*DATA FOR THIS EXERCISE*
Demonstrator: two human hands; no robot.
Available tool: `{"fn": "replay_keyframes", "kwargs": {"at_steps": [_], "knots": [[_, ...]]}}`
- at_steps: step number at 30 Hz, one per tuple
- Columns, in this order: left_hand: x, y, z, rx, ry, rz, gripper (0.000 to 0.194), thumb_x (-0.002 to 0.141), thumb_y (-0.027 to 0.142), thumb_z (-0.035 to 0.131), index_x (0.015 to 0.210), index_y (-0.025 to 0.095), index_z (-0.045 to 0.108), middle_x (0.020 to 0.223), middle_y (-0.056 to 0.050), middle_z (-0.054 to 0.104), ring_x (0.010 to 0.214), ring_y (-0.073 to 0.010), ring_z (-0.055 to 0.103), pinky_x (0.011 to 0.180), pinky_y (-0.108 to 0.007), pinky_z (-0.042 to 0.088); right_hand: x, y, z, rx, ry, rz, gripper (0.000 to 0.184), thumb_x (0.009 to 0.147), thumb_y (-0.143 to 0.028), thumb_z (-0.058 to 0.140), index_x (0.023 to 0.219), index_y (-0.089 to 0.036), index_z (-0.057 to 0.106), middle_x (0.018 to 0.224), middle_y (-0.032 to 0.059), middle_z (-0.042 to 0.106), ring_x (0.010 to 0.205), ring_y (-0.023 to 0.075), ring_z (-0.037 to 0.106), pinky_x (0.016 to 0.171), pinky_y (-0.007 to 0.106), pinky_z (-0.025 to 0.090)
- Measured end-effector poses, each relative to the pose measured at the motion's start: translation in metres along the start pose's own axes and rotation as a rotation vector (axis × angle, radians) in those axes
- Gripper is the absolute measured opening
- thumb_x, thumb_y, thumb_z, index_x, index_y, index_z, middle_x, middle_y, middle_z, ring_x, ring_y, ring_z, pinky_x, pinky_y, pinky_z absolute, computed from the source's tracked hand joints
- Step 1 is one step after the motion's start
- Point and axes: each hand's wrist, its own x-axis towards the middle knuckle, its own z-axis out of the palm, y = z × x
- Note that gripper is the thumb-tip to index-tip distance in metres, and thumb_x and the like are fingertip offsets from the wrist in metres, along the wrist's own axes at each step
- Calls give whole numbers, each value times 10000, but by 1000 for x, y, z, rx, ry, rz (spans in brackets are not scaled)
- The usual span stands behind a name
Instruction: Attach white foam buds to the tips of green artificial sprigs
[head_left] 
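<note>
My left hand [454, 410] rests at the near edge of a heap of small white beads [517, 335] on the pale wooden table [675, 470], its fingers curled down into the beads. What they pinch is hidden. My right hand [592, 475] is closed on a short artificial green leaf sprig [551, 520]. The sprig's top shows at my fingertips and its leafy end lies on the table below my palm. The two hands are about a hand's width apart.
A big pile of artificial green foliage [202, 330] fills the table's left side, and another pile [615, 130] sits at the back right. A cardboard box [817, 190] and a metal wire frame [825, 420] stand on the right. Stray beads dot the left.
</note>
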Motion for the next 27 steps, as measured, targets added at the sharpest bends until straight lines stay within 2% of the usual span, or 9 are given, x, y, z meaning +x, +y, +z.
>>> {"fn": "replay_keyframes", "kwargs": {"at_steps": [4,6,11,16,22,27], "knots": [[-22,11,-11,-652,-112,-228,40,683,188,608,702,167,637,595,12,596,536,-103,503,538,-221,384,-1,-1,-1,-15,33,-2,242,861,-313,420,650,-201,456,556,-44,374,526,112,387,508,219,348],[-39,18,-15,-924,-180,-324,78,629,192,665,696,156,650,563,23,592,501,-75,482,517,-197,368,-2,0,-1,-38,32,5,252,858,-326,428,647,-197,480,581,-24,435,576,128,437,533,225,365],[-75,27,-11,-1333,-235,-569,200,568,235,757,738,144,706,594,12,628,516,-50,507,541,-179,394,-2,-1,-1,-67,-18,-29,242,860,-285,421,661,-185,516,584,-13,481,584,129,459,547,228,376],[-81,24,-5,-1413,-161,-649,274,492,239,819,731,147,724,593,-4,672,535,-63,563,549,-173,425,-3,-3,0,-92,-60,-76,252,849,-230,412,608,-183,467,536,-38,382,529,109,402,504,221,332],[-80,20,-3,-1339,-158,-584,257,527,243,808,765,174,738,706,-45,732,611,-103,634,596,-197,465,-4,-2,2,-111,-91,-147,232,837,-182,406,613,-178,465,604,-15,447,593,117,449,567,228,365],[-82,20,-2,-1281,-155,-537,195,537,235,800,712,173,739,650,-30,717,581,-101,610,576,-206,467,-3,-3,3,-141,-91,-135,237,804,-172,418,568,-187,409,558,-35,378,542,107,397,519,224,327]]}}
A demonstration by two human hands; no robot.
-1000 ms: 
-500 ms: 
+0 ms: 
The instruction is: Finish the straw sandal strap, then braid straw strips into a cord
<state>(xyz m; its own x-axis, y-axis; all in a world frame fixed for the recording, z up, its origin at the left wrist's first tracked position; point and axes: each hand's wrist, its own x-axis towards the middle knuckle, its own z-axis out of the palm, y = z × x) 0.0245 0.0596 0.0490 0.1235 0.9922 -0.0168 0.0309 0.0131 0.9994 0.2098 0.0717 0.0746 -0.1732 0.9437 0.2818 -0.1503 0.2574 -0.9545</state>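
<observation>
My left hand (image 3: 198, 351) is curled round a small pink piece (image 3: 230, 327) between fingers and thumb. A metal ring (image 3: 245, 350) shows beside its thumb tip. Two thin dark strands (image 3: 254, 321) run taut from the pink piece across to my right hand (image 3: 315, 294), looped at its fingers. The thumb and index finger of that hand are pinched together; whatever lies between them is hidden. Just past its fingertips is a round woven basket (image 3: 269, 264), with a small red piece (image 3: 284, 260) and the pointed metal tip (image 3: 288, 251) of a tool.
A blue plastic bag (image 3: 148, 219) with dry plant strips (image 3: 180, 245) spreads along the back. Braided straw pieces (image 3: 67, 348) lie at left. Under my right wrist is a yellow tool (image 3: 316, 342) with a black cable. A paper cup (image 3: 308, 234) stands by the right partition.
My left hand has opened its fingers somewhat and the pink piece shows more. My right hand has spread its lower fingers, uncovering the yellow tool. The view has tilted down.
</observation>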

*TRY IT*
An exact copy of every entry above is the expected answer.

*FINISHED EXERCISE*
Demonstrator: two human hands; no robot.
Available tool: `{"fn": "replay_keyframes", "kwargs": {"at_steps": [_], "knots": [[_, ...]]}}`
- at_steps: step number at 30 Hz, one per tuple
- Columns, in this order: left_hand: x, y, z, rx, ry, rz, gripper (0.000 to 0.194), thumb_x (-0.002 to 0.141), thumb_y (-0.027 to 0.142), thumb_z (-0.035 to 0.131), index_x (0.015 to 0.210), index_y (-0.025 to 0.095), index_z (-0.045 to 0.108), middle_x (0.020 to 0.223), middle_y (-0.056 to 0.050), middle_z (-0.054 to 0.104), ring_x (0.010 to 0.214), ring_y (-0.073 to 0.010), ring_z (-0.055 to 0.103), pinky_x (0.011 to 0.180), pinky_y (-0.108 to 0.007), pinky_z (-0.042 to 0.088); right_hand: x, y, z, rx, ry, rz, gripper (0.000 to 0.184), thumb_x (0.009 to 0.147), thumb_y (-0.143 to 0.028), thumb_z (-0.058 to 0.140), index_x (0.023 to 0.219), index_y (-0.089 to 0.036), index_z (-0.057 to 0.106), middle_x (0.018 to 0.224), middle_y (-0.032 to 0.059), middle_z (-0.042 to 0.106), ring_x (0.010 to 0.205), ring_y (-0.023 to 0.075), ring_z (-0.037 to 0.106), pinky_x (0.016 to 0.171), pinky_y (-0.007 to 0.106), pinky_z (-0.025 to 0.090)
- Measured end-effector poses, each relative to the pose measured at the motion's start: translation in metres along the start pose's own axes and rotation as a rotation vector (axis × angle, radians) in those axes
- Gripper is the absolute measured opening
- thumb_x, thumb_y, thumb_z, index_x, index_y, index_z, middle_x, middle_y, middle_z, ring_x, ring_y, ring_z, pinky_x, pinky_y, pinky_z absolute, computed from the source's tracked hand joints
- Step 1 is one step after the motion's start
- Point and axes: each hand's wrist, its own x-axis towards the middle knuckle, its own z-axis out of the palm, y = z × x
- Note that gripper is the thumb-tip to index-tip distance in metres, and thumb_x and the like are fingertip offsets from the wrist in metres, along the wrist's own axes at each step
- Calls give whole numbers, each value times 10000, but by 1000 for x, y, z, rx, ry, rz (spans in brackets are not scaled)
- The usual span stands behind a name
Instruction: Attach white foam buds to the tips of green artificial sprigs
[head_left] 
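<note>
My left hand [454, 410] rests at the near edge of a heap of small white beads [517, 335] on the pale wooden table [675, 470], its fingers curled down into the beads. What they pinch is hidden. My right hand [592, 475] is closed on a short artificial green leaf sprig [551, 520]. The sprig's top shows at my fingertips and its leafy end lies on the table below my palm. The two hands are about a hand's width apart.
A big pile of artificial green foliage [202, 330] fills the table's left side, and another pile [615, 130] sits at the back right. A cardboard box [817, 190] and a metal wire frame [825, 420] stand on the right. Stray beads dot the left.
</note>
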Motion for the next 27 steps, as measured, targets added at the sharpest bends until straight lines stay within 2% of the usual span, or 9 are given, x, y, z meaning +x, +y, +z.
>>> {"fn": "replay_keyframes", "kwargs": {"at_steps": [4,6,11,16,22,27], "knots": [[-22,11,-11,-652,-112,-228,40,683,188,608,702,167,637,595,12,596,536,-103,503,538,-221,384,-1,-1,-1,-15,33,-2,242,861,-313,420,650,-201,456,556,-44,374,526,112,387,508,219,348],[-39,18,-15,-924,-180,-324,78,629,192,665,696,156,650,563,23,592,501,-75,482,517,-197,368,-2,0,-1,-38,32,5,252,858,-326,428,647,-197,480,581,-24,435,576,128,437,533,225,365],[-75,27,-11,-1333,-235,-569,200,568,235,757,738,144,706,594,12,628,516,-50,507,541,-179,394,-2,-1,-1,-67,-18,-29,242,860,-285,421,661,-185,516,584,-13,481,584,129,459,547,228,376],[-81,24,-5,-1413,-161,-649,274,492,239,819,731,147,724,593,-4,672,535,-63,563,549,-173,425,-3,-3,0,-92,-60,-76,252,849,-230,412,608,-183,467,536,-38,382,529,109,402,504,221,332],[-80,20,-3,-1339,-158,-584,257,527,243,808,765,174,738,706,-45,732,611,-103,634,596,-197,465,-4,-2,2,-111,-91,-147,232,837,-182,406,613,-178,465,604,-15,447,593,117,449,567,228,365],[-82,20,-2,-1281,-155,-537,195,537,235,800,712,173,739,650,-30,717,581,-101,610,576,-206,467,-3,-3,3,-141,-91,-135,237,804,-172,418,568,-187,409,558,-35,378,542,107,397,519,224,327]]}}
A demonstration by two human hands; no robot.
-1000 ms: 
-500 ms: 
+0 ms: 
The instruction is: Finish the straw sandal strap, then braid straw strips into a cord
<state>(xyz m; its own x-axis, y-axis; all in a world frame fixed for the recording, z up, its origin at the left wrist's first tracked position; point and axes: each hand's wrist, its own x-axis towards the middle knuckle, its own z-axis out of the palm, y = z × x) 0.0245 0.0596 0.0490 0.1235 0.9922 -0.0168 0.0309 0.0131 0.9994 0.2098 0.0717 0.0746 -0.1732 0.9437 0.2818 -0.1503 0.2574 -0.9545</state>
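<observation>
My left hand (image 3: 198, 351) is curled round a small pink piece (image 3: 230, 327) between fingers and thumb. A metal ring (image 3: 245, 350) shows beside its thumb tip. Two thin dark strands (image 3: 254, 321) run taut from the pink piece across to my right hand (image 3: 315, 294), looped at its fingers. The thumb and index finger of that hand are pinched together; whatever lies between them is hidden. Just past its fingertips is a round woven basket (image 3: 269, 264), with a small red piece (image 3: 284, 260) and the pointed metal tip (image 3: 288, 251) of a tool.
A blue plastic bag (image 3: 148, 219) with dry plant strips (image 3: 180, 245) spreads along the back. Braided straw pieces (image 3: 67, 348) lie at left. Under my right wrist is a yellow tool (image 3: 316, 342) with a black cable. A paper cup (image 3: 308, 234) stands by the right partition.
My left hand has opened its fingers somewhat and the pink piece shows more. My right hand has spread its lower fingers, uncovering the yellow tool. The view has tilted down.
</observation>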

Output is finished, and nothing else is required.